侵入テストは、企業のシステムに存在するさまざまな脆弱性をあぶり出すのに役立つ。だがそれだけでは発見しづらい脆弱性があるという。そうした脆弱性の特定で効力を発揮する「脅威モデリング」とは何か。
4回にわたって、侵入テストを中心とした主要なセキュリティ用語の一般的な意味を解説した。第5回は「脅威モデリング」の概要と、その重要性を解説する。
ここまで紹介した侵入テストは、脆弱(ぜいじゃく)性を特定する上では優れている。だが職場に潜む設計上の欠陥や脆弱性を発見できるよう設計されたテストではない。

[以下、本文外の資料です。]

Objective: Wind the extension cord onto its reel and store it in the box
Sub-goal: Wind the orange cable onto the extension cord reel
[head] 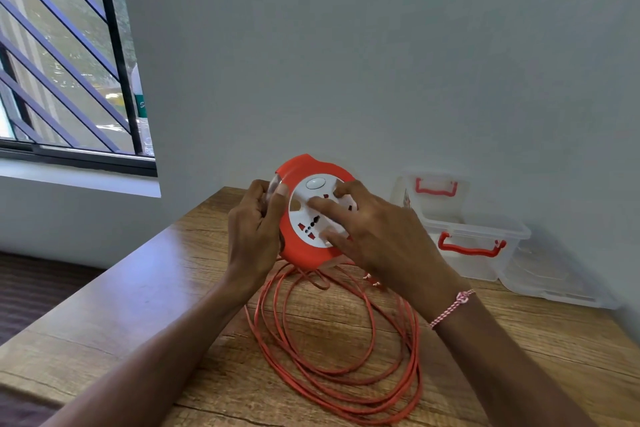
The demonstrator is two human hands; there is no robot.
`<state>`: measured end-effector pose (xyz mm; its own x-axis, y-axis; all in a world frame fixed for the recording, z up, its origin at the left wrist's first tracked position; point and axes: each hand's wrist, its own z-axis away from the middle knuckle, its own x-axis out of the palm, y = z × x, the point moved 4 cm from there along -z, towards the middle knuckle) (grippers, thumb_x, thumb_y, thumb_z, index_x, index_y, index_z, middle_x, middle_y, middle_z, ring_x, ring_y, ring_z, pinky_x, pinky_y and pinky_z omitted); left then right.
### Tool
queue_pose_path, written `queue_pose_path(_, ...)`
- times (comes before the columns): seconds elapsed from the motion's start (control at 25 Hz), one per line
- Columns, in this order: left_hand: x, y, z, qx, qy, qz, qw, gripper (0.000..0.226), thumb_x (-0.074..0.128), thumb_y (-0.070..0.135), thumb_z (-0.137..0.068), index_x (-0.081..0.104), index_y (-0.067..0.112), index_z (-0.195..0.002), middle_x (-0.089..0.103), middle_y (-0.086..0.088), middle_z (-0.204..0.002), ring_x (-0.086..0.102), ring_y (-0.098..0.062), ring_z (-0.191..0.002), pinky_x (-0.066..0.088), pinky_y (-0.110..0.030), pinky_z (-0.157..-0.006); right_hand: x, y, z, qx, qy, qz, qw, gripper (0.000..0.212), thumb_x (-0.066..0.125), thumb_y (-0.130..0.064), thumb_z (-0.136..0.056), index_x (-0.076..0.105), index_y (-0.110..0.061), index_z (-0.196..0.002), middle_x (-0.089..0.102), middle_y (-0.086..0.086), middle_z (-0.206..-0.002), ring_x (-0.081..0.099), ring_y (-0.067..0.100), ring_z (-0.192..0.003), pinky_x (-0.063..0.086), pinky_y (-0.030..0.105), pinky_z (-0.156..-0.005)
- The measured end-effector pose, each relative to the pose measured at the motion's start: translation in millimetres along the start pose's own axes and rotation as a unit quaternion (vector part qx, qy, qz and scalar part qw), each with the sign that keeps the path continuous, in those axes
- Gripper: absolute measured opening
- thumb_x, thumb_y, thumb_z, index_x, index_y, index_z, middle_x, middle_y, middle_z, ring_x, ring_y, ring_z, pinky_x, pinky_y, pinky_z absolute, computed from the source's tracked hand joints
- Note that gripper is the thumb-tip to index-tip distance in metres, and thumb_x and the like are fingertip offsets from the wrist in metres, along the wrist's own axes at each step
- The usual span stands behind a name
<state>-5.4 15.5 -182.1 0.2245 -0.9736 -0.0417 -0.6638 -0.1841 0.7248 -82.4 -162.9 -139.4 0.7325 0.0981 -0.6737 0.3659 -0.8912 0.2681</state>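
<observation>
An orange extension reel [304, 250] with a white socket face is held tilted above the wooden table [138, 305]. My left hand [254, 230] grips the reel's left rim, thumb on the front edge. My right hand [377, 236] lies over the white face with fingers spread and slightly bent, fingertips pressing on the sockets. The orange cord [346, 367] lies in several loose loops on the table below the reel and runs up to its underside. A clear plastic box [478, 246] with red handles stands at the right against the wall.
The box's clear lid [436, 194], with a red handle, leans against the wall behind it. Another clear container [561, 281] lies right of the box. The table's left edge drops to a dark floor. A barred window [69, 62] is at the left.
</observation>
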Motion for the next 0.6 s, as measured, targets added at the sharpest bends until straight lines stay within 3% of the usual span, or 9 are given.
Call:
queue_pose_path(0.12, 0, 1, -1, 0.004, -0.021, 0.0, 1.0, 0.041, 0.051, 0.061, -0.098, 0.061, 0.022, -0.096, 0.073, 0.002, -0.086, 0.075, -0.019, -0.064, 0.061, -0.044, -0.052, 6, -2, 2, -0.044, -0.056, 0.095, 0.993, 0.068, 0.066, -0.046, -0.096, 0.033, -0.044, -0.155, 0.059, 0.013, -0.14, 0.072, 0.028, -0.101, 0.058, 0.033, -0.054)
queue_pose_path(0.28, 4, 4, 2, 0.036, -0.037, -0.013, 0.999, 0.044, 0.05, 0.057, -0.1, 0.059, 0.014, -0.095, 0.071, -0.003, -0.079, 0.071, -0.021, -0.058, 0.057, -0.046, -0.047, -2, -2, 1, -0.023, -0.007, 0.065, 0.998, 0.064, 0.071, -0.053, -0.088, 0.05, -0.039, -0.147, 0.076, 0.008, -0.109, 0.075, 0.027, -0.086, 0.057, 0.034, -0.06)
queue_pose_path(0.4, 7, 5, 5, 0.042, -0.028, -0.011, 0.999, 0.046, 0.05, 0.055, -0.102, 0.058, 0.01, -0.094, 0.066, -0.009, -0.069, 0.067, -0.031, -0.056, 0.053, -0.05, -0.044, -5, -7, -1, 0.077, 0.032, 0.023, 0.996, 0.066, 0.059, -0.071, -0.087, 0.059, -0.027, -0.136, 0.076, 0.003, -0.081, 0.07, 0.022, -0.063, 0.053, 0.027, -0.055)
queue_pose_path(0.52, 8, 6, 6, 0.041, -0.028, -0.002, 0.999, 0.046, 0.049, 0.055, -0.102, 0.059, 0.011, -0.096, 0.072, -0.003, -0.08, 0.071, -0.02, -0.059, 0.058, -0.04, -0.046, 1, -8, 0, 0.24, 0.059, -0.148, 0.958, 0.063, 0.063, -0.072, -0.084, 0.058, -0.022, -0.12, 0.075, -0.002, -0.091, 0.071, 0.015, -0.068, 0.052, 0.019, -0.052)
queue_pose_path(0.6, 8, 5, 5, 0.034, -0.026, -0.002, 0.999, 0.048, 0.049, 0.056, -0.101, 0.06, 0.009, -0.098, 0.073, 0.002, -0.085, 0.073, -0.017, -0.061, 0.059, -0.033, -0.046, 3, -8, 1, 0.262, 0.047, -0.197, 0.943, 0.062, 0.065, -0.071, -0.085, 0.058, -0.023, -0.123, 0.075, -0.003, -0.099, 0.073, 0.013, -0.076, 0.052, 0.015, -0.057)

例えば私が、あなたの自宅を訪問して安全点検することを考える。そこで私はドアに鍵が付いていること、鍵が正しい方向に回ること、スイッチを押すと照明が点灯することなどを確認する。いずれも、問題があれば修正できる箇所を見つけ出すための局所的なチェックにすぎない。

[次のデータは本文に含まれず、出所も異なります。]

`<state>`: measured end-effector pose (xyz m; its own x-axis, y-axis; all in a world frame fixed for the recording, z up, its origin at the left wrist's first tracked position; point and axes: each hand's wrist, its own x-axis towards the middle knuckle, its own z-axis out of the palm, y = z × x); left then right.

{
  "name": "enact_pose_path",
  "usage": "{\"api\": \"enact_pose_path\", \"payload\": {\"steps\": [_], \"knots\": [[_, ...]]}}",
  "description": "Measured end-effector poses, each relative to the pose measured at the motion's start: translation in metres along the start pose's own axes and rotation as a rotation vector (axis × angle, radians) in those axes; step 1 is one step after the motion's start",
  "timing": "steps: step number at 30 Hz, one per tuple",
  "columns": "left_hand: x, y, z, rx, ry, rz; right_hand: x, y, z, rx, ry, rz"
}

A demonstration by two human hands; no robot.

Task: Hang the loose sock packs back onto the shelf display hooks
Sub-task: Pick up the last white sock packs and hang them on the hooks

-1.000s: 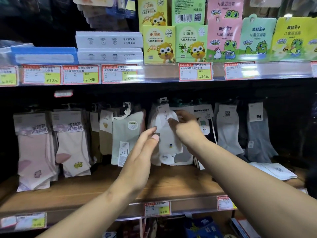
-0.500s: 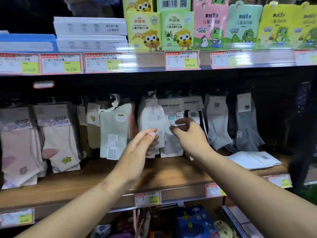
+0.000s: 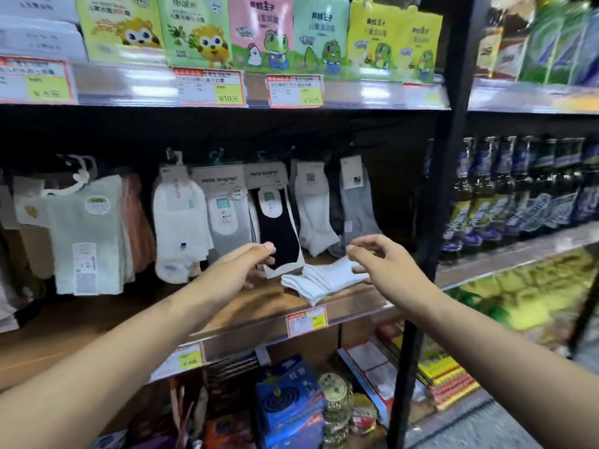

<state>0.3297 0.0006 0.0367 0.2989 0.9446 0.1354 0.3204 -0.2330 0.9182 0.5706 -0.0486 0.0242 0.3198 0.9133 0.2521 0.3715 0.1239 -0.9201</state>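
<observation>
Two hands, left and right, grips open, empty, flanking loose white socks; black post beside.

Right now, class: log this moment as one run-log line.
left hand: open, empty | right hand: open, reaching | loose white sock pack: lying on wooden shelf, unhung

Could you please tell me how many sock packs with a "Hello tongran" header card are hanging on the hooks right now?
2, side by side mid-row: the grey sock pack and, right of it, the black sock pack. More may hang hidden behind them.
</observation>
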Motion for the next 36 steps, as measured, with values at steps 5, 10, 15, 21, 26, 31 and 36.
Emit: {"api": "enact_pose_path", "payload": {"steps": [5,10,15,21,26,31,36], "knots": [[0.014,-0.006,0.011,0.058,-0.054,-0.033,0.001,0.016,-0.029,-0.071,0.016,0.130],[0.039,-0.009,0.018,0.107,-0.099,-0.059,0.019,0.028,-0.051,-0.084,0.105,0.270],[0.080,0.000,0.045,0.178,-0.178,-0.018,0.041,0.035,-0.050,-0.119,0.119,0.353],[0.130,-0.002,0.087,0.174,-0.313,-0.098,0.061,0.038,-0.036,-0.260,0.171,0.393],[0.153,-0.008,0.101,0.217,-0.383,-0.180,0.076,0.035,-0.030,-0.474,0.185,0.416],[0.168,-0.008,0.114,0.243,-0.350,-0.129,0.088,0.039,-0.025,-0.589,0.181,0.468],[0.169,-0.010,0.120,0.228,-0.352,-0.143,0.092,0.047,-0.019,-0.539,0.210,0.516]]}}
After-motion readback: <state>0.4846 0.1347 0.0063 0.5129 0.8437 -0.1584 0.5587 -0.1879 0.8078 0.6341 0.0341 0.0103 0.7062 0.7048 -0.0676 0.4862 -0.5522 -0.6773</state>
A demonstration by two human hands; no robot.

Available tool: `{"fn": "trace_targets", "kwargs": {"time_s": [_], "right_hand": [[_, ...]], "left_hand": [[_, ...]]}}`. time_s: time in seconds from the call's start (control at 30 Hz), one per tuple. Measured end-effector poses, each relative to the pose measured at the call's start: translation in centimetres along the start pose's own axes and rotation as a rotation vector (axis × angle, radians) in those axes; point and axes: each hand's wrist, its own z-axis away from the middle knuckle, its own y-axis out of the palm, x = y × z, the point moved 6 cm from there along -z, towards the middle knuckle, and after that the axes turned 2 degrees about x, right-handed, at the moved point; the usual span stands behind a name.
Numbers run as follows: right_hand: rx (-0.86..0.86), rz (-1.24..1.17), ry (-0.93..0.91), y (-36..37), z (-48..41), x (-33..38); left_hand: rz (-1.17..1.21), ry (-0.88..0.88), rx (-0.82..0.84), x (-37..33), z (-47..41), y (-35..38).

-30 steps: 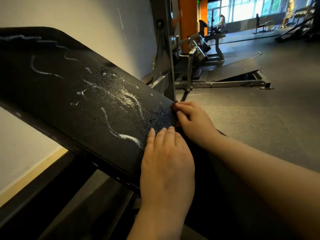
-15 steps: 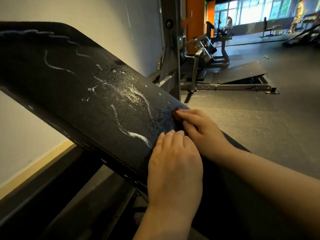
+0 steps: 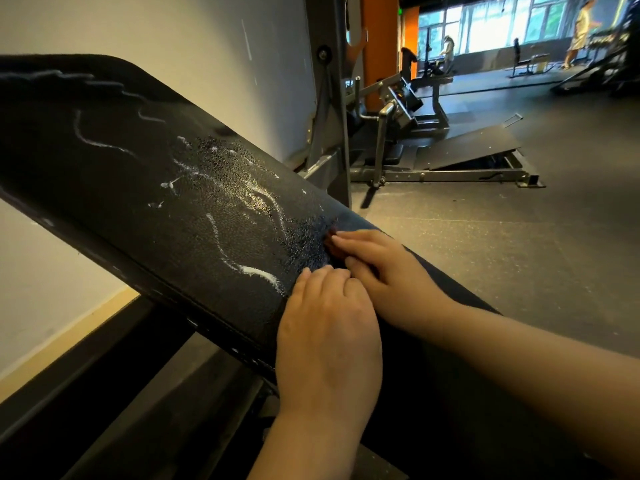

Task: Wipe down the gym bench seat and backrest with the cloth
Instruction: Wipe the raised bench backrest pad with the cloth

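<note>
Left hand [image 3: 329, 337] and right hand [image 3: 384, 271] lie flat, fingers straight, on what looks like the dark cloth [image 3: 440, 275] at the backrest [image 3: 138, 174] pad's lower right end, so I'd press evenly and push left through the white cleaner squiggles [image 3: 258, 273]

A: We get our light from the windows [image 3: 485, 29] far beyond the fingers [image 3: 356, 237]; they burn out to white.
B: We find it dim near the fingers, though the wet streaks [image 3: 258, 199] just ahead of them glare. Below them we lose everything in shadow.
A: We see lines bow at the edges; distant figures [image 3: 580, 29] smear.
</note>
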Motion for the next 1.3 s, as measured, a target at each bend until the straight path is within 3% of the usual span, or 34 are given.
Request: {"fn": "trace_targets", "kwargs": {"time_s": [0.13,0.23,0.3,0.5,0.57,0.7,0.77,0.97,1.17,1.3], "right_hand": [[0.031,0.083,-0.069,-0.7,-1.4,-0.8],[-0.033,0.045,0.159,-1.1,-5.8,-3.7],[-0.054,0.007,0.206,-0.7,-6.9,-3.9],[-0.006,0.006,-0.103,0.0,-1.1,0.0],[0.006,0.055,-0.090,-0.3,-3.0,-1.4],[-0.139,0.023,0.147,-0.5,-5.8,-4.0],[-0.146,-0.003,0.119,-0.2,-4.3,-2.6],[0.072,0.021,-0.069,-0.2,2.3,-0.6],[-0.149,-0.019,0.301,-1.3,-1.1,-6.1],[-0.100,0.049,0.084,0.1,2.6,-0.6]], "left_hand": [[-0.012,-0.006,0.022,0.1,-0.1,0.2],[-0.011,-0.016,0.037,0.1,-0.1,0.3],[0.001,-0.034,0.030,0.2,0.0,0.2],[0.023,-0.055,-0.005,0.5,-0.2,0.3],[-0.013,-0.040,0.018,0.6,-0.6,0.7],[-0.098,0.019,0.081,0.3,-0.6,0.9],[-0.092,0.038,0.100,0.2,-0.3,0.8],[-0.037,0.079,0.091,0.2,0.9,0.5],[-0.030,0.064,0.143,0.1,1.1,0.9],[-0.038,0.060,0.146,0.1,1.3,1.0]]}}
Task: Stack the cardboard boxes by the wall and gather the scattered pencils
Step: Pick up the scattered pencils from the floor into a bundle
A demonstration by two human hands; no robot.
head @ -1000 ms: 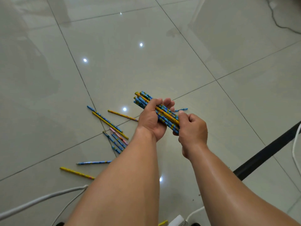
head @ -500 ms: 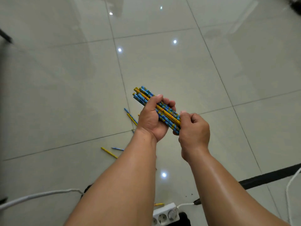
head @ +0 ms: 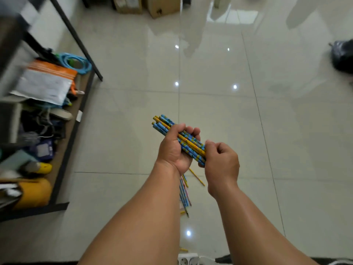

もしあなたが私に家の設計図を渡したとすれば、私は建築構造や柱の位置、土台の深さ、使っている素材などを参照できるようになる。設計図があれば、その家についてさらに深く理解したり、設計上の欠陥があるかどうかを判断したりすることが可能だ。さまざまな場所を局所的にチェックする必要はなくなる。
この設計図に重きを置いた考え方を、セキュリティに当てはめたものが、脅威モデリングだ。脅威モデリングはアーキテクチャレベルからシステムを観察し、潜在的なセキュリティ設計上の欠陥を見つけ出す。セキュリティ問題のほとんどは設計レベルの欠陥に起因することが、脅威モデリングの重要性を押し上げる。

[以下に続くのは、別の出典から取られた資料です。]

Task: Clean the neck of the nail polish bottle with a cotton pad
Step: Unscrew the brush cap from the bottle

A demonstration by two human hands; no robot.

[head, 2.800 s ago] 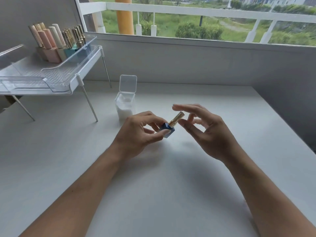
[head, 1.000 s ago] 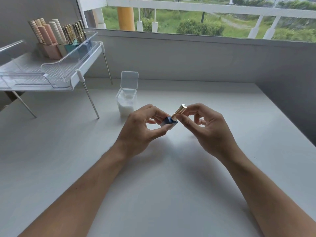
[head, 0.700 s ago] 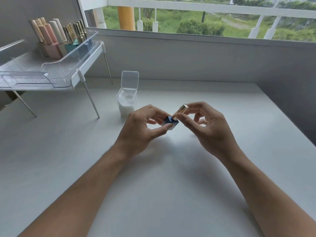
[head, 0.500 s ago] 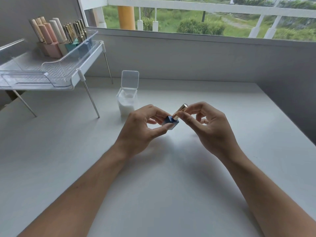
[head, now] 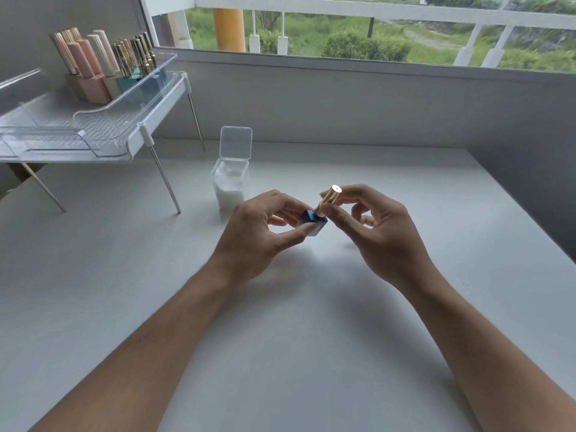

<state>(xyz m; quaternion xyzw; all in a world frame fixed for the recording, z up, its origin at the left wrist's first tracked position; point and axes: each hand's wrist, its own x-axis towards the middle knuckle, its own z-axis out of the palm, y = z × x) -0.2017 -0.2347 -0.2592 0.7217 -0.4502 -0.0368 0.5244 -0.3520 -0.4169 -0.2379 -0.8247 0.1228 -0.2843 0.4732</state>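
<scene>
- Left hand pinches the blue nail polish bottle above mid-table
- Right hand pinches its gold cap, tilted toward 1 o'clock
- Open cotton pad box stands at 10 o'clock of the bottle, near

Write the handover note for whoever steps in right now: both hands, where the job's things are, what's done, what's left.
Left hand: pinching the blue nail polish bottle by its base, above the table.
Right hand: thumb and fingers on the gold cap, which is on the bottle.
Cotton pad box: lid open, behind the left hand, pads inside.
Done: bottle picked up.
Left: take the cap off, take a pad, wipe the neck.
</scene>
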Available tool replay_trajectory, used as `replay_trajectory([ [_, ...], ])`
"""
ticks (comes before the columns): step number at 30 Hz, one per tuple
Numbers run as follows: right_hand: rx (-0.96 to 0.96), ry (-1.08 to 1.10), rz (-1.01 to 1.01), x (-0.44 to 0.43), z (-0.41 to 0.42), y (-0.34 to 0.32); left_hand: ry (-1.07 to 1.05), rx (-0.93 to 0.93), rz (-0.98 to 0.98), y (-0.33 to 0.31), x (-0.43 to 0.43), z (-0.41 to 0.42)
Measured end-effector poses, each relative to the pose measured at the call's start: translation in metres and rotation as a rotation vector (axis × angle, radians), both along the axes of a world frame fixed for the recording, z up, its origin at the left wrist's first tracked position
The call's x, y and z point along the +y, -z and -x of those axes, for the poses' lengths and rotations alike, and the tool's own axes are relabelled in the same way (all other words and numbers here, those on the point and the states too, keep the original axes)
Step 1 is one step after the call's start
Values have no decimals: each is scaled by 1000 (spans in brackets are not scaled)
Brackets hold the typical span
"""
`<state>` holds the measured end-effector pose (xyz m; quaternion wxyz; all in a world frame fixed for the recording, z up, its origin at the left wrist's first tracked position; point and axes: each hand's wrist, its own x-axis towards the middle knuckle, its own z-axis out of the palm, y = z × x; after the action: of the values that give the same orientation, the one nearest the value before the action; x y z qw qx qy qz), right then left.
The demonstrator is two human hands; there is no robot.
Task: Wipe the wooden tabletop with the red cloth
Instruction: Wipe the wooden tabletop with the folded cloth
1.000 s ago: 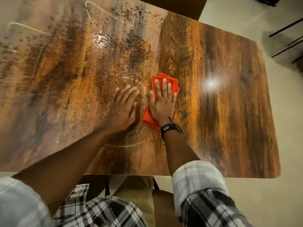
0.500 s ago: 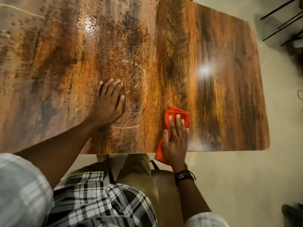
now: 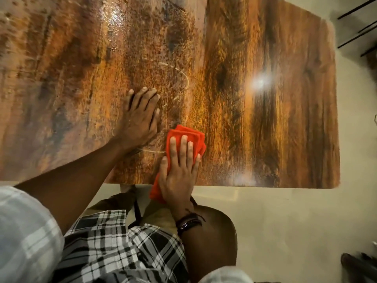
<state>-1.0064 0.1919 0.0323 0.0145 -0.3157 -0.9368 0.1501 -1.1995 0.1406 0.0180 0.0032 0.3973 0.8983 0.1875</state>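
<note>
Your right hand presses flat on the folded red cloth at the glossy wooden tabletop's lower edge; your left hand rests flat, fingers spread, holding nothing

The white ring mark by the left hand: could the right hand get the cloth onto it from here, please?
Probably yes. The right hand presses the cloth flat just beside the ring; only the left hand covers part of it.

Wooden tabletop — red cloth, hands.
</note>
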Motion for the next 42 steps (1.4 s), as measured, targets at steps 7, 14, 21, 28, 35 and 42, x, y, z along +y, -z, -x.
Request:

企業が稼働している間はセキュリティ対策も稼働させる必要がある。一方で不十分なセキュリティテストを実施した結果を受け、企業が誤った安心感を持ってしまうことがしばしばある。
人々が同じ定義でセキュリティ用語を使おうと努めれば、用語のあいまいさは緩和され、セキュリティ上の見落としや脆弱性を発見しやすくなる。企業はそうした脆弱性を攻撃者に悪用される手口をより迅速に発見でき、セキュリティの専門家が最も重要な脆弱性を優先しながら対策を迅速化できるようになるはずだ。